Frank Harvey Jnr, who wrote the script, played a small role.

An unsuccessful lawsuit was taken out against the filmmakers by the author of a book titled High Treason seeking an injunction to stop use of the title.

==Release==
The film was originally set to be released on 18 October 1951; however the Rank Organisation delayed release until 23 October, immediately after polling day for the 1951 election, because the film was seen to be anti-Communist and thus political. It was distributed in the US by Pacemaker Pictures.
==Reception==
===Critical===
The Monthly Film Bulletin wrote: "As a successor to Seven Days to Noon, High Treason is extremely disappointing. The action lacks coherence and unity, the plot devices which are used to carry it forward rely too largely on coincidence, and the story never gathers momentum satisfactorily, so that its excitements are unconvincing. A tendency, present in the earlier film, to build every small part into a piece of character playing, is here indulged to excess ... High Treason has been poorly served by its advance publicity; the much stressed secrecy in which it was made and the decision to hold up its showing until after the election, suggested something far more serious in intention than the film has to offer."

The Evening Standard wrote that the film was "so potted with yawning illogical gaps in its story that it fails to convince on any but the most immature bang bang level."

Variety wrote: "With the production of High Treason British studios make their first entry into the political film derby. Devoid of name values, picture is a natural for special ext ploitation on its strong sabotage angle. It should cash in on the current cycle of such yarns. Skillful handling may put the film in the big money bracket, at least here."

The Observer called it "a very exciting thriller."

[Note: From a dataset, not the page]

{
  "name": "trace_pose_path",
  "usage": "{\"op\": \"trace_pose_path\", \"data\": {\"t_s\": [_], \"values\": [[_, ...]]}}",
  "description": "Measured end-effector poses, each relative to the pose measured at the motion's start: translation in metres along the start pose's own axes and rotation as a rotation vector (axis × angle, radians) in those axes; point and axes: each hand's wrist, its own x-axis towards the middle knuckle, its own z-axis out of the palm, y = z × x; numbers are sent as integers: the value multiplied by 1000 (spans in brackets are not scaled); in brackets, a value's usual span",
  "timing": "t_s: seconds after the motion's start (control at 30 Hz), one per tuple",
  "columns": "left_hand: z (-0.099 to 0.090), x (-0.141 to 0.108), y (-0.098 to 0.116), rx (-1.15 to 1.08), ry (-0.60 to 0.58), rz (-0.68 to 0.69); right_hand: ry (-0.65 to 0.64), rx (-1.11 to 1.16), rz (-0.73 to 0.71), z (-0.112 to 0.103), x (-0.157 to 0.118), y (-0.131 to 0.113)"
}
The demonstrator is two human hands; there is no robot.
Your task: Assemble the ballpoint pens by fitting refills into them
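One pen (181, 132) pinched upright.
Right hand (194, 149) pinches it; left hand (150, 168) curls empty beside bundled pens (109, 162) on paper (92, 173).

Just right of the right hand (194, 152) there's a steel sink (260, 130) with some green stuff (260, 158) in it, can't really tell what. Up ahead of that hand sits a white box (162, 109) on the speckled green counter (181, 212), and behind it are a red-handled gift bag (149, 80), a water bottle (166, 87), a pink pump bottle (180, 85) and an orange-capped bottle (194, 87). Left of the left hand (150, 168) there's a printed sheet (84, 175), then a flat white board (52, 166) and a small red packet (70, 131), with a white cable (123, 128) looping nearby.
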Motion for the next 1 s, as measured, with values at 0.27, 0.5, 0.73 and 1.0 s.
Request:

The Daily Telegraph wrote that the film was "highly entertaining" but "could have been better."

Filmink called it "flat".

The New York Times wrote, "it is worthy to note that High Treason travels at a more leisurely pace than Seven Days, but Roy Boulting, who also directed, achieves an equally intelligent handling of the many pieces needed to fit his intricate jigsaw of a plot," and remarked that, "deft direction, crisp dialogue and a generally excellent cast gives High Treason a high polish," concluding that the film is "a taut tale and a pleasure".

===Box office===
The film did not perform well at the box office in England, although it was one of the most popular 1951 films in Scotland. It performed reasonably well in the US, grossing $100,000 at a time when British films struggled in America.